• [Work task] Take the material below and reproduce, word for word, only the lines from the line with "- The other" through the line with "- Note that".

• [Dataset extract]
-------------------------

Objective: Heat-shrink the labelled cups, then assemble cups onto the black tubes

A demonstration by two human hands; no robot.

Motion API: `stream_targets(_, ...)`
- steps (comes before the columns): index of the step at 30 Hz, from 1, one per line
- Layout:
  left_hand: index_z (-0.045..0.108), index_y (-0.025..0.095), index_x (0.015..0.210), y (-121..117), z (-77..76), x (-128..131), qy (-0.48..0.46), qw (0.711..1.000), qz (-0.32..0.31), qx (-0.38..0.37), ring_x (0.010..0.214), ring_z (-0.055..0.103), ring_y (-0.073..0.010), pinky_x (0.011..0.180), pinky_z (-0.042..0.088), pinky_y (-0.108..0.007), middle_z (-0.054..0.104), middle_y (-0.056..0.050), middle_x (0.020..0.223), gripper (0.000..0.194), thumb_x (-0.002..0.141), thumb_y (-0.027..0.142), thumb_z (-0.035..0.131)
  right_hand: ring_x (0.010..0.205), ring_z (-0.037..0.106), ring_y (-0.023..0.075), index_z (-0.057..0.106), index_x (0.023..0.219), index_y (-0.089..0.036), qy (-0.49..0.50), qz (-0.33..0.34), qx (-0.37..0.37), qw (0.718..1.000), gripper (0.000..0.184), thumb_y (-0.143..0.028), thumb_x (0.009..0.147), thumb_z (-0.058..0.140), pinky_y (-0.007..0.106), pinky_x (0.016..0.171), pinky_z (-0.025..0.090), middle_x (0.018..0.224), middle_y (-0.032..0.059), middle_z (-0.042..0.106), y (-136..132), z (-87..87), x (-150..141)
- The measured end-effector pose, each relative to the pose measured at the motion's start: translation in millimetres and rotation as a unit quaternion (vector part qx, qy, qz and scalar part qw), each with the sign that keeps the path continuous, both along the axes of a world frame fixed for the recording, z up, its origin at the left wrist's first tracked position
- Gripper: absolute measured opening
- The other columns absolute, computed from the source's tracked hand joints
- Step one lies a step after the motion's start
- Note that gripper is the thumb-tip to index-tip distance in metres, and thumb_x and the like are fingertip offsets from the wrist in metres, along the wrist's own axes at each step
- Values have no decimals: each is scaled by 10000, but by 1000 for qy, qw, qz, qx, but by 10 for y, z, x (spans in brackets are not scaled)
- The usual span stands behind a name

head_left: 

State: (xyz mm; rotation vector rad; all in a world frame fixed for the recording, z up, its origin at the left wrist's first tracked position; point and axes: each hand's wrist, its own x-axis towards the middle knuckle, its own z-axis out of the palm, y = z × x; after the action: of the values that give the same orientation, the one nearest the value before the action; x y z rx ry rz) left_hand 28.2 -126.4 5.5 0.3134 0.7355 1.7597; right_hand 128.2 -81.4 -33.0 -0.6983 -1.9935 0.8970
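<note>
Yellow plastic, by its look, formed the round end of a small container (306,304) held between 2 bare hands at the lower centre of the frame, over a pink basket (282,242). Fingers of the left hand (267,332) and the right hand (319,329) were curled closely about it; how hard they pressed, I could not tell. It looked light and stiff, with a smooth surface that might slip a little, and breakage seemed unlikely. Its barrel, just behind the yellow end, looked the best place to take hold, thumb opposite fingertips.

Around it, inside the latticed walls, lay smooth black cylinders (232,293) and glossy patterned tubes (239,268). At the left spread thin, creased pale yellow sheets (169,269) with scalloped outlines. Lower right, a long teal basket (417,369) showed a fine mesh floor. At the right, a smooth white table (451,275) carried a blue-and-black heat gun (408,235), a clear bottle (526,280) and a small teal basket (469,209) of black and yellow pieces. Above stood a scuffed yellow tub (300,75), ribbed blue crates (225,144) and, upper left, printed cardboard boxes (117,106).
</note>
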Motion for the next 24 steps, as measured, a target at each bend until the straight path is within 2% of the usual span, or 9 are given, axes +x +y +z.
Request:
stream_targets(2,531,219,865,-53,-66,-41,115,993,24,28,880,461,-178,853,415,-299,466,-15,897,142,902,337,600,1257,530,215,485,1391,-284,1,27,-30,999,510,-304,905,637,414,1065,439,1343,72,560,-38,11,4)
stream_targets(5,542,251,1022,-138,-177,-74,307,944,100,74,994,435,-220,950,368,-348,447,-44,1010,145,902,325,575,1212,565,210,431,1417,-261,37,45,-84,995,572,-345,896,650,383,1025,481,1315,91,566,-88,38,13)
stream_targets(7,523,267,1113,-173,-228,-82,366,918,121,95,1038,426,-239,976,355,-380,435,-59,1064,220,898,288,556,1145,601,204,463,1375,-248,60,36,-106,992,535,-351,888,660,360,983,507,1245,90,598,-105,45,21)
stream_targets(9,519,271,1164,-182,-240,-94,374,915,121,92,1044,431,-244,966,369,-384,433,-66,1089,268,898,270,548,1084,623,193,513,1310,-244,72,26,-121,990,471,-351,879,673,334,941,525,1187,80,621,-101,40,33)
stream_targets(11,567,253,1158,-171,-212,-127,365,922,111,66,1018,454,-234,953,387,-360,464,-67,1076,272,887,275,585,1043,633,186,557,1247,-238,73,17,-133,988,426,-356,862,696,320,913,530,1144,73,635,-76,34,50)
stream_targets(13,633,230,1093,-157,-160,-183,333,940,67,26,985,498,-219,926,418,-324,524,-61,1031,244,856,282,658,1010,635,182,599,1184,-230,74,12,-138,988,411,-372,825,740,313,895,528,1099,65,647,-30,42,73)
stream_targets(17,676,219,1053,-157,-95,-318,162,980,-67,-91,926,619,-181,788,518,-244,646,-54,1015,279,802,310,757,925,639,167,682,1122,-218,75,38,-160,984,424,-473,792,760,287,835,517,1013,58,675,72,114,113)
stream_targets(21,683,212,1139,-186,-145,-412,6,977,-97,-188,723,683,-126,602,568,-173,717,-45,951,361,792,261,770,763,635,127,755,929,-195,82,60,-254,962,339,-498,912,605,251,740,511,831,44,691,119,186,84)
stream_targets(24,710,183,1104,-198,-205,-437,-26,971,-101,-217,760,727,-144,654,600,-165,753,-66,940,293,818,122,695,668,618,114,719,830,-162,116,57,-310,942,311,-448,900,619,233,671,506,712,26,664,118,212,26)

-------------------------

• [Task output]
- The other columns absolute, computed from the source's tracked hand joints
- Step one lies a step after the motion's start
- Note that gripper is the thumb-tip to index-tip distance in metres, and thumb_x and the like are fingertip offsets from the wrist in metres, along the wrist's own axes at each step

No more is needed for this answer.